Уже тогда я знала, что Галю Палей я точно никогда не забуду. И я ее не забыла. Галины черные глаза, насмешливый вороний голос, галин громкий уверенный мат. Галя знала, что я не отвечу. У нас про войну тогда часто говорили крылатые фразы: типа, никто не забыт, ничто не забыто. И еще — «не забудем, не простим». Я носила свою ненависть к Палей, как мешочек с пеплом Клааса, и ненависть стучала в мое сердце: не забудем, не простим. Никто не забыт, ничто не забыто. Все сочтено, Палей, все ходы записаны.
Я знала, что Вяльцеву я никогда не забуду. Я никогда не знала, как Вяльцева относится ко мне: сегодня она мой понимающий товарищ с добрыми серыми глазами, а завтра глаза ледяные и надо мной смеется. Забудешь это, как же.

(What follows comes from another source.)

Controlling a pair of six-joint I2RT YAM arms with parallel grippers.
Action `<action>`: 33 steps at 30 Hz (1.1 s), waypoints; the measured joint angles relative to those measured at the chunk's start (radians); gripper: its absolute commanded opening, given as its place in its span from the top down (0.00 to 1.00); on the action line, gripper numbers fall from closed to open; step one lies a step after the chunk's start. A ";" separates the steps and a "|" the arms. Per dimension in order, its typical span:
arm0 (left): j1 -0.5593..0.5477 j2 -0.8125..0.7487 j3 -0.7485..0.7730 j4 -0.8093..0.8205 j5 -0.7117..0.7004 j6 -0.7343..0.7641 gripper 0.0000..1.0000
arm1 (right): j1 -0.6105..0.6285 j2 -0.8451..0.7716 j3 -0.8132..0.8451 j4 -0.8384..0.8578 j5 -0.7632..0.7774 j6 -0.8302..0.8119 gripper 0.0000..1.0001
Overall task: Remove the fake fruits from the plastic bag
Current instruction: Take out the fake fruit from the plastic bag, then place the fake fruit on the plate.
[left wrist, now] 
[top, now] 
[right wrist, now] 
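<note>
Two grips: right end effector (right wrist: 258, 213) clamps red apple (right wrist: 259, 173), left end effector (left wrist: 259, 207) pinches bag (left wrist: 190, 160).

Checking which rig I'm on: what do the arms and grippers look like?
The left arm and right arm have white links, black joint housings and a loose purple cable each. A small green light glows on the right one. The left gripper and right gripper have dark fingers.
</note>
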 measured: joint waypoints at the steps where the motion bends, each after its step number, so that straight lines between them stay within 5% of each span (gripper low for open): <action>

И про Егорова я знала, что не забуду. Как мы с Егоровым сидели на крыльце и думали, что делать, потому что я опять потеряла ключ. Егоров сказал — ну что, давай по балкону залезем, второй этаж, фигли. Егоров достал веревку, у него и веревка с собой была. Привязал к толстой палке. Закинул на балкон. С третьего раза палка прочно засела между прутьями. «Я тебя подсажу, а ты лезь», — сказал Егоров. Я на физре хорошо лазила по канату, и я полезла. Егоров подсаживал. Но не удержался и заорал: «А у Аси п-п-п-попа мяяяяягкая!». Я разжала руки и упала. И стала бегать за ним и его бить. А он бегал от меня и ржал. И все вокруг ржали. Забуду я Егорова? Щаззз.
А Симонова, который меня каждый урок тыкал линейкой в бок, чтобы я орала? А Иванову, которая со мной разговаривала как с умственно отсталой? А Кононову, а Пташкину, а Заварзина, а Ельцова? Я закрыла глаза и зажала уши над списком. Кононова отводила глаза, Пташкина надменно хмыкала и дергала плечом, Заварзин кривлялся, бе-бе-бе, Ельцов орал, и глаза стеклянные. Не забудем, не простим. Чернов бил под дых, Алексеенко качала головой и говорила «ты все-таки слабый партнер, я с тобой в паре не побегу», и качала, и качала, и не побежит, не побежит, Иванцова ржала, и Голиков ржал, и Палей ржала, и Вяльцева ржала.
Я открыла глаза, потрясла головой, чтобы вытрясти из нее карканье Палей и переливы Вяльцевой, и посмотрела, что пишут. «Маринку Вяльцеву, конечно». «Танюшку Иванову». «Егорова хрен забудешь». О да. А Никитько никто не написал.
Я пробежала глазами по списку, о да, о да, пятнадцать раз Палей, ты в наших сердцах, Палей, каленым железом, Палей, я тебя никогда не забуду, я тебя никогда не увижу, о если бы.
Я взяла ручку и написала: «Олю Смирнову». Смирнову не написал никто, я так и думала. Человек по имени Оля Смирнова вообще не существует. С другой стороны, существует же Иванова? У нее зеленые кошачьи глаза, и бронзовые кудри, и серьги кольцами, и контральто, а у меня глаза по пять копеек, навек испуганные, и голос из детсада.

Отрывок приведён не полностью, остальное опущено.